(WORK TO BE COMPLETED): Nothing in the data below may be left out; return all of it exactly.

**** SOURCE DATA

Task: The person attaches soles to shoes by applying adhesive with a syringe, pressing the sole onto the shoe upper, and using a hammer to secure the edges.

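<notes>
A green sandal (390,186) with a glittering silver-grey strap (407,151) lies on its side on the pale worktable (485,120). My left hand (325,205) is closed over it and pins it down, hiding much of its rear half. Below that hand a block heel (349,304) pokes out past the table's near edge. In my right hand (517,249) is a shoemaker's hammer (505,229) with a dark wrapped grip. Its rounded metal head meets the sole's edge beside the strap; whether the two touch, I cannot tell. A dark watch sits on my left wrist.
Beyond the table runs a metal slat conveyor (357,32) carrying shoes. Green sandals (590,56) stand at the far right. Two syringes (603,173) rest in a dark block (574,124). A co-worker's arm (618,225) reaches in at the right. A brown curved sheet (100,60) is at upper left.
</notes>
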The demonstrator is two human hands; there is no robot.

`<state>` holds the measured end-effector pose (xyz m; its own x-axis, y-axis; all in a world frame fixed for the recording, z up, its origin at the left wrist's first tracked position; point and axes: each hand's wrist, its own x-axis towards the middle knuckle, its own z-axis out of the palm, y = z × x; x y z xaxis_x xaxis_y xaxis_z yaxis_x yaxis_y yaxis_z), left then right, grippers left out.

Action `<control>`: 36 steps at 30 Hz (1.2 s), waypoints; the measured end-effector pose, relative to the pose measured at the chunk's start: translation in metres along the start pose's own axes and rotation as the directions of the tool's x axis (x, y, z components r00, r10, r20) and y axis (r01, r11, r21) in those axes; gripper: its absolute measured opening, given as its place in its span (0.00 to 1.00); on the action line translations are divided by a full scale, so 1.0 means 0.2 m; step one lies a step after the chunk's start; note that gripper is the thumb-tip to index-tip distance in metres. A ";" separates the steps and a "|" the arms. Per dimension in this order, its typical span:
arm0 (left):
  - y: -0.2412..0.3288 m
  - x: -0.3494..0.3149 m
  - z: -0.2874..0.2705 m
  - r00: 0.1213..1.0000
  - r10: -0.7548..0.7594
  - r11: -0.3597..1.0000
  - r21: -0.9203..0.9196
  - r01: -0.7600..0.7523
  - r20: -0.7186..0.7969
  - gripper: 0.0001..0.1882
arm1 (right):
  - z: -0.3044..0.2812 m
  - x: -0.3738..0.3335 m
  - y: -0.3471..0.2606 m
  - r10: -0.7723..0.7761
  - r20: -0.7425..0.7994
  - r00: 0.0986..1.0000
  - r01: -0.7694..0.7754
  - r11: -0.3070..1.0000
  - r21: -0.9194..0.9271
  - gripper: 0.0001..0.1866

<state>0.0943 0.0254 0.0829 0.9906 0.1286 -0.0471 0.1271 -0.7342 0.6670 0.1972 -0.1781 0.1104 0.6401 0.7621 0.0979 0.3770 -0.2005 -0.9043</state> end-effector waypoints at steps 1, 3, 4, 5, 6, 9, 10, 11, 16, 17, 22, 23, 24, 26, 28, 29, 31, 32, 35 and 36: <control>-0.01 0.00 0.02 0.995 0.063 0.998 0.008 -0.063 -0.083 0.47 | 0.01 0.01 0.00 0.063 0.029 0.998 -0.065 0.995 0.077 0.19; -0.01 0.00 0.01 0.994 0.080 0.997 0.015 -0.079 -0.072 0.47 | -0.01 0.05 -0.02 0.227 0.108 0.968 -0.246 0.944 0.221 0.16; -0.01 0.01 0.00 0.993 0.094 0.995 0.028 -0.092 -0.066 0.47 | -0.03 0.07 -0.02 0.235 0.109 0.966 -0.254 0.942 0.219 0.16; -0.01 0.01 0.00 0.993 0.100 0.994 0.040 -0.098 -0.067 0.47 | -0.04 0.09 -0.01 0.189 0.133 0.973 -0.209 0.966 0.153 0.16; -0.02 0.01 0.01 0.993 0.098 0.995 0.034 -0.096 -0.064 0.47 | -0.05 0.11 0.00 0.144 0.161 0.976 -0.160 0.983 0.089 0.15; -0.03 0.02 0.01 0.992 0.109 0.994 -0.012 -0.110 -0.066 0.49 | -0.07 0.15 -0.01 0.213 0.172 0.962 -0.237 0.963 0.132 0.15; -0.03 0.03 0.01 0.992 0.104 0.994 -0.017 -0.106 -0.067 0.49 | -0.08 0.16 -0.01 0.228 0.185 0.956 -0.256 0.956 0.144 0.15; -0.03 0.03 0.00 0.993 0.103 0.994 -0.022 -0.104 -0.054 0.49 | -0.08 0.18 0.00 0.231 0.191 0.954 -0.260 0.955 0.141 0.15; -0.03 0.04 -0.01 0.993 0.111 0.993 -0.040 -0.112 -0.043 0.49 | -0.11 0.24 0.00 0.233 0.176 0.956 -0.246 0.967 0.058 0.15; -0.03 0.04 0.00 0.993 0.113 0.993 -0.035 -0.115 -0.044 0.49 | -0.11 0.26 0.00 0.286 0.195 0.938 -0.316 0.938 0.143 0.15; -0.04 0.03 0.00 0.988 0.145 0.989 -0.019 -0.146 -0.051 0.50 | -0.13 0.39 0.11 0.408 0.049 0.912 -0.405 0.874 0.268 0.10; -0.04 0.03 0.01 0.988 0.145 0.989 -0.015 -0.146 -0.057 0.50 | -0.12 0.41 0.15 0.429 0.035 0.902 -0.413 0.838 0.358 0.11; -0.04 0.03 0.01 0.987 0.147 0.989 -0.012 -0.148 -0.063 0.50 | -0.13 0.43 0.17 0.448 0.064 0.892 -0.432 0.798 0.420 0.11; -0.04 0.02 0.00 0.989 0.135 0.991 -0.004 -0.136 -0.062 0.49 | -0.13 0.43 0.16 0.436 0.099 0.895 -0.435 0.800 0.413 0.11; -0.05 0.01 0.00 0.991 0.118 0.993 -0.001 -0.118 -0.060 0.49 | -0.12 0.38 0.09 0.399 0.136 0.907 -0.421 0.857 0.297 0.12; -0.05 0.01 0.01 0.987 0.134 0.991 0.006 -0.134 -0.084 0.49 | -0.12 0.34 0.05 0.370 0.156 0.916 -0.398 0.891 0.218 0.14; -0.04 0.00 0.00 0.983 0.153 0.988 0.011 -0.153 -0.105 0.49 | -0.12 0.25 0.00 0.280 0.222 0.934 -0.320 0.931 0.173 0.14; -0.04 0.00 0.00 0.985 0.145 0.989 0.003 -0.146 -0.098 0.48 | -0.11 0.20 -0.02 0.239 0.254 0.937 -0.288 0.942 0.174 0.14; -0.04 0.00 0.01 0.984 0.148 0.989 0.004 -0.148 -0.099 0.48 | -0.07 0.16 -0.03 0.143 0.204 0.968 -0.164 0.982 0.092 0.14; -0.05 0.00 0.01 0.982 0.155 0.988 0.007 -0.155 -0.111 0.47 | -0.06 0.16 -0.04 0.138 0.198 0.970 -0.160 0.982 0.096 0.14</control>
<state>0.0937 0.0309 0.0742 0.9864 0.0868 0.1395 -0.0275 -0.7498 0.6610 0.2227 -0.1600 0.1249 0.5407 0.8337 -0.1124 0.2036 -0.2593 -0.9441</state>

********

(SOLUTION):
Task: The person attaches soles to shoes by applying adhesive with a syringe, pressing the sole onto the shoe upper, and using a hammer to secure the edges.

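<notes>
A green sandal (390,186) with a glittering silver-grey strap (407,151) lies on its side on the pale worktable (485,120). My left hand (325,205) is closed over it and pins it down, hiding much of its rear half. Below that hand a block heel (349,304) pokes out past the table's near edge. In my right hand (517,249) is a shoemaker's hammer (505,229) with a dark wrapped grip. Its rounded metal head meets the sole's edge beside the strap; whether the two touch, I cannot tell. A dark watch sits on my left wrist.
Beyond the table runs a metal slat conveyor (357,32) carrying shoes. Green sandals (590,56) stand at the far right. Two syringes (603,173) rest in a dark block (574,124). A co-worker's arm (618,225) reaches in at the right. A brown curved sheet (100,60) is at upper left.
</notes>
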The demonstrator is two human hands; there is no robot.

`<state>` holds the measured end-effector pose (xyz m; its own x-axis, y-axis; all in a world frame fixed for the recording, z up, its origin at the left wrist's first tracked position; point and axes: each hand's wrist, its own x-axis towards the middle knuckle, its own z-axis out of the palm, y = z × x; x y z xaxis_x xaxis_y xaxis_z yaxis_x yaxis_y yaxis_z), left then right, grippers left out.

Action `<control>`: 36 steps at 30 Hz (1.2 s), waypoints; the measured end-effector pose, relative to the pose measured at the chunk's start: translation in metres along the start pose's own axes and rotation as the directions of the tool's x axis (x, y, z components r00, r10, r20) and y axis (r01, r11, r21) in those axes; gripper: its absolute measured opening, given as its place in its span (0.00 to 1.00); on the action line translations are divided by a full scale, so 1.0 means 0.2 m; step one lies a step after the chunk's start; note that gripper is the thumb-tip to index-tip distance in metres. A ";" separates the steps and a "|" the arms. Per dimension in this order, its typical span:
arm0 (left):
  - y: -0.2412..0.3288 m
  - x: -0.3494..0.3149 m
  - z: -0.2874..0.2705 m
  - r00: 0.1213..1.0000
  - r10: -0.7548..0.7594
  - r11: -0.3597..1.0000
  - r21: -0.9203..0.9196
  - r01: -0.7600..0.7523
  - r20: -0.7186..0.7969
  - gripper: 0.0001..0.1882
arm1 (right):
  - z: -0.3044..0.2812 m
  - x: -0.3738..0.3335 m
  - y: -0.3471..0.2606 m
  - r10: -0.7723..0.7761
  - r20: -0.7425..0.7994
  - r00: 0.0986..1.0000
  - r01: -0.7694..0.7754
  - r11: -0.3070..1.0000
  - r21: -0.9194..0.9271
  - gripper: 0.0001..0.1866

<state>0.0943 0.0254 0.0829 0.9906 0.1286 -0.0471 0.1271 -0.7342 0.6670 0.1972 -0.1781 0.1104 0.6401 0.7621 0.0979 0.3770 -0.2005 -0.9043</state> end-effector waypoints at steps 1, 3, 4, 5, 6, 9, 10, 11, 16, 17, 22, 23, 24, 26, 28, 29, 31, 32, 35 and 36: <control>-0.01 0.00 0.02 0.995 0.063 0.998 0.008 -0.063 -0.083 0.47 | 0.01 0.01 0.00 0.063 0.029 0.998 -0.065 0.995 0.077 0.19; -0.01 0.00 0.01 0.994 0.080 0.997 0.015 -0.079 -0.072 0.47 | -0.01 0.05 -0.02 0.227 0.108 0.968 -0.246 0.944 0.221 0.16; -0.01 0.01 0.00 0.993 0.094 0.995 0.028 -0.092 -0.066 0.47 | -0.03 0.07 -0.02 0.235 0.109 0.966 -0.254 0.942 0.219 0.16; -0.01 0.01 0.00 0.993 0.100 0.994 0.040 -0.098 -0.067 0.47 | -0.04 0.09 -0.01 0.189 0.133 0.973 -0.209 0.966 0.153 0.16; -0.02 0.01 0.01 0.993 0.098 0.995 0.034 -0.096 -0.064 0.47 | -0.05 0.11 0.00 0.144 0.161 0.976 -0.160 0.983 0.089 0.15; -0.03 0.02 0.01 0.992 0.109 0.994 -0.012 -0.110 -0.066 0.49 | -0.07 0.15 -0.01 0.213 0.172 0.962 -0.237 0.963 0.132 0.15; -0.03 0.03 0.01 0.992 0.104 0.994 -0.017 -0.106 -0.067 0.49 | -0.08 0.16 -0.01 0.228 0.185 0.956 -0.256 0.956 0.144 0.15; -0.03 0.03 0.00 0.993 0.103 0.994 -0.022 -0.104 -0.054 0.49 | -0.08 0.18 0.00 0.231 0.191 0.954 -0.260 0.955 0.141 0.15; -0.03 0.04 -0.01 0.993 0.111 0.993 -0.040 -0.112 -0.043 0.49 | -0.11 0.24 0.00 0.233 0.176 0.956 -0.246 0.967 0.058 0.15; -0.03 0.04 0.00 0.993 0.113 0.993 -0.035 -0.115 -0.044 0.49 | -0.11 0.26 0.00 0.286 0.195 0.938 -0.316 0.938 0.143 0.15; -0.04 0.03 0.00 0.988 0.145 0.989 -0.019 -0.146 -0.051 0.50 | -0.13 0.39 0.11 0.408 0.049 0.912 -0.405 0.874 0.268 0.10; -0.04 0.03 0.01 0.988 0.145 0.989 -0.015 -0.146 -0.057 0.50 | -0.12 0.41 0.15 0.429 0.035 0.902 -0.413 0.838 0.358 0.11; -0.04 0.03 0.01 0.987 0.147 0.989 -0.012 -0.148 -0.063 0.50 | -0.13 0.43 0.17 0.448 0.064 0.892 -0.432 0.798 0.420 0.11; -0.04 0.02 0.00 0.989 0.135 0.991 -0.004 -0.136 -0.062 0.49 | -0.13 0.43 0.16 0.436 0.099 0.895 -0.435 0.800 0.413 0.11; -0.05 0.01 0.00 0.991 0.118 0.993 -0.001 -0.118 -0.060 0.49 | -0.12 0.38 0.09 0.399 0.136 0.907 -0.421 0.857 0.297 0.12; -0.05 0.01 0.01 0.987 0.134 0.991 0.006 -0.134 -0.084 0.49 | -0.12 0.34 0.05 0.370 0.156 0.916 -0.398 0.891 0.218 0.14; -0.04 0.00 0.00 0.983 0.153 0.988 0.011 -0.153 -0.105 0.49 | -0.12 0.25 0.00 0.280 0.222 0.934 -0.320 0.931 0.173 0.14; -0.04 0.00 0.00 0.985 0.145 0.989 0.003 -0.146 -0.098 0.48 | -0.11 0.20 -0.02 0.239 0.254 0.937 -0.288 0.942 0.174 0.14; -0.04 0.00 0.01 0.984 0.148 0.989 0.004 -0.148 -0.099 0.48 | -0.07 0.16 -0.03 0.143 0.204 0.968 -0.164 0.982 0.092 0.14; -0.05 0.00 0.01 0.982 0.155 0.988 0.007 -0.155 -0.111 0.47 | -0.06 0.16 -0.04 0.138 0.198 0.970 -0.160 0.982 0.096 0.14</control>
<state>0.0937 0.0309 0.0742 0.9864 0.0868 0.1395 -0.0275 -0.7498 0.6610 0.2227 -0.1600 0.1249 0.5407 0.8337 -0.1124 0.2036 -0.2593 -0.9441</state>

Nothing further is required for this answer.